Mary and Pat play the following number game. Mary picks an initial integer greater than $2017$. She then multiplies this number by $2017$ and adds $2$ to the result. Pat will add $2019$ to this new number and it will again be Mary’s turn. Both players will continue to take alternating turns. Mary will always multiply the current number by $2017$ and add $2$ to the result when it is her turn. Pat will always add $2019$ to the current number when it is his turn. Pat wins if any of the numbers obtained by either player is divisible by $2018$. Mary wants to prevent Pat from winning the game.

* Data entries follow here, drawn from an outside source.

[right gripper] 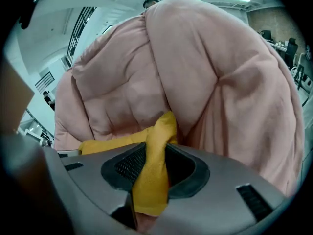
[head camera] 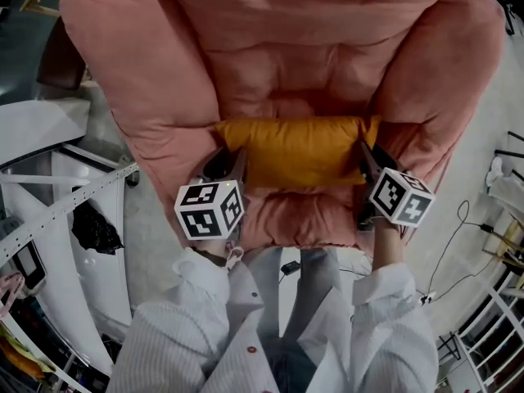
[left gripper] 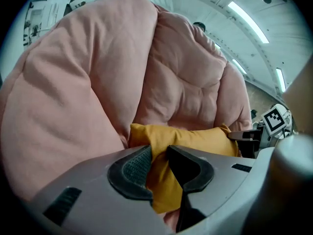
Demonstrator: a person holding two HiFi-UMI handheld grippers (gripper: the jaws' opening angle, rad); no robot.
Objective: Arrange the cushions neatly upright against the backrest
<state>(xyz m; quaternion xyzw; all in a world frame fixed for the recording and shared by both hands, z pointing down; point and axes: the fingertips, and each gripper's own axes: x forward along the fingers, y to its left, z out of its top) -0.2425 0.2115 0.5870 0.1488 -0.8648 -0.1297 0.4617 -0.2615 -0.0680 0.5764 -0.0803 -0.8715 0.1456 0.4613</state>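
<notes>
A yellow cushion (head camera: 299,150) lies across the seat of a big pink padded armchair (head camera: 278,47), its long side toward the backrest. My left gripper (head camera: 231,164) is shut on the cushion's left end; in the left gripper view the yellow fabric (left gripper: 195,138) is pinched between the jaws of this gripper (left gripper: 159,158). My right gripper (head camera: 366,160) grips the cushion's right corner. In the right gripper view that corner (right gripper: 156,146) stands bunched up between the pads of this gripper (right gripper: 155,163). Both grippers point steeply down at the seat.
The armchair's thick arms (head camera: 123,64) rise on either side of the cushion. A white metal frame (head camera: 49,195) stands on the floor at the left. Cables (head camera: 458,236) trail on the floor at the right. The person's white sleeves fill the bottom of the head view.
</notes>
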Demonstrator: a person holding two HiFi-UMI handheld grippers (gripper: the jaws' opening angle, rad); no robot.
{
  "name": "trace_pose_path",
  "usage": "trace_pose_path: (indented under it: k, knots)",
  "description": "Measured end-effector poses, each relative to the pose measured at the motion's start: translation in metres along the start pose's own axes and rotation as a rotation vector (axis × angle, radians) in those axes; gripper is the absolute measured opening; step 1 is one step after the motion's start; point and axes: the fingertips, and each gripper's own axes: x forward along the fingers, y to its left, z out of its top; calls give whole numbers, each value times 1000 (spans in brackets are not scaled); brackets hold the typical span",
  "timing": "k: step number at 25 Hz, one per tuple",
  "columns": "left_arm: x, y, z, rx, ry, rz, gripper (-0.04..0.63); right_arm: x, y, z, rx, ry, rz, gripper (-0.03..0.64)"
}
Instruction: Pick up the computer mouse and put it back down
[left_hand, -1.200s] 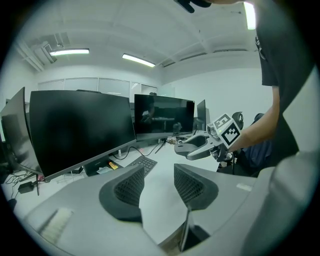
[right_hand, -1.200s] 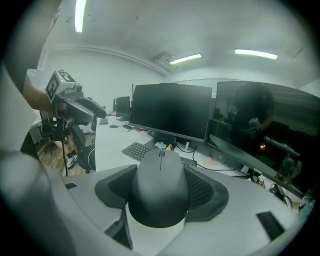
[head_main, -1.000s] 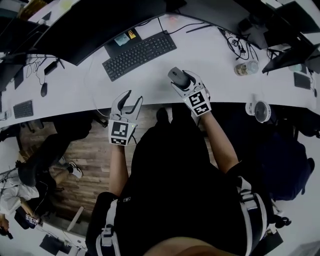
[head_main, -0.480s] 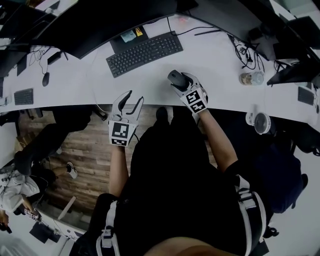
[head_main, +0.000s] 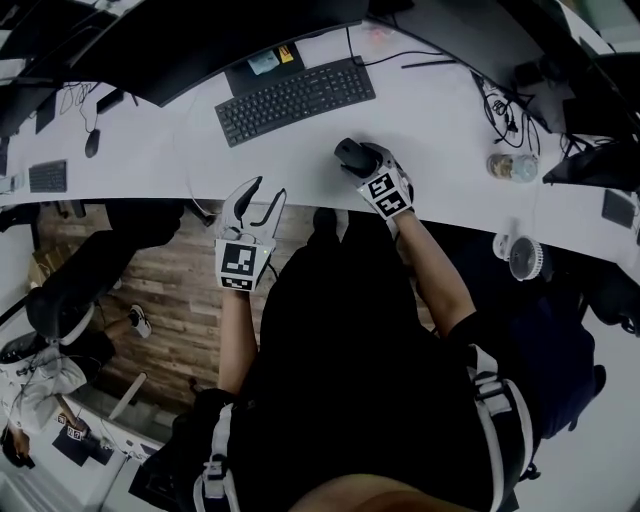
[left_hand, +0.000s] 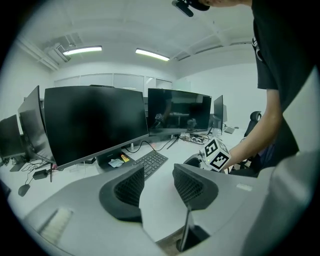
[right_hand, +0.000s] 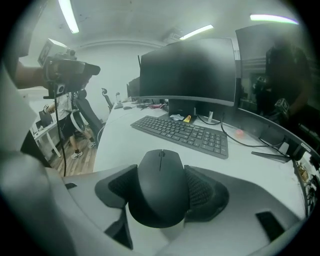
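Note:
A black computer mouse (right_hand: 160, 175) sits between the jaws of my right gripper (right_hand: 162, 186), whose ribbed pads press on both its sides. In the head view the mouse (head_main: 350, 154) and right gripper (head_main: 360, 162) are low over the white desk (head_main: 440, 110), near its front edge; whether the mouse touches the desk I cannot tell. My left gripper (head_main: 266, 192) hangs at the desk's front edge to the left, open with nothing between its pads (left_hand: 131, 186).
A black keyboard (head_main: 295, 100) lies behind the mouse, in front of wide dark monitors (right_hand: 187, 70). Cables and a small jar (head_main: 512, 166) are at the right; a small fan (head_main: 523, 257) stands at the desk's right edge. Another person sits at the lower left.
My right gripper has sunk toward the desk with the mouse still in it. The left gripper has stayed where it was.

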Motion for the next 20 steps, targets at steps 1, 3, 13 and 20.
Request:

Determine, with proof, the smallest initial integer Mary could choose in order to achieve this.
Problem
Source: Irmo 2018 p1 q1
Tags: game strategy, game, number theory, minimum
wmboi
16.09.2018 14:26
The answer is 2022. We look to the changing of this number on mod 2018 and see that it can't be congruent to 0,1,2 or 3 every other is O.K. so the smallest number greater than 2017 that is not congruent 0,1,2 or 3 on mod 2018 is 2022
FadhbSolutionneur42
29.04.2021 21:48
Why is it that a number not congruent to 0, 1, 2, or 3 on mod 2018 will yield a multiple of 2018? And why do numbers congruent to 4 on mod 2018?
Ultraman
30.04.2021 02:29
@above If we let $N$ denote the starting integer, clearly $N \not\equiv 0\pmod{2018}$. The new integer after Mary's first turn will be $-N+2 \pmod{2018}$, so clearly $N\not\equiv2 \pmod{2018}$. After Pat's first turn, we have the new integer to be $-N+3 \pmod{2018}$, so $N\not\equiv3\pmod{2018}$. Then after Mary's turn we will have the new integer to be $N-3+2 \equiv N-1 \pmod{2018}$, meaning $N \not\equiv 1\pmod{2018}$. After Pat's turn $N-1 + 1 \equiv N \pmod{2018}$ and we are back at the same residue as the initial integer. So the smallest residue mod $2018$ that will work for a $N$ such that Mary will prevent Pat from winning is $4$, this implies the answer to be $2022$.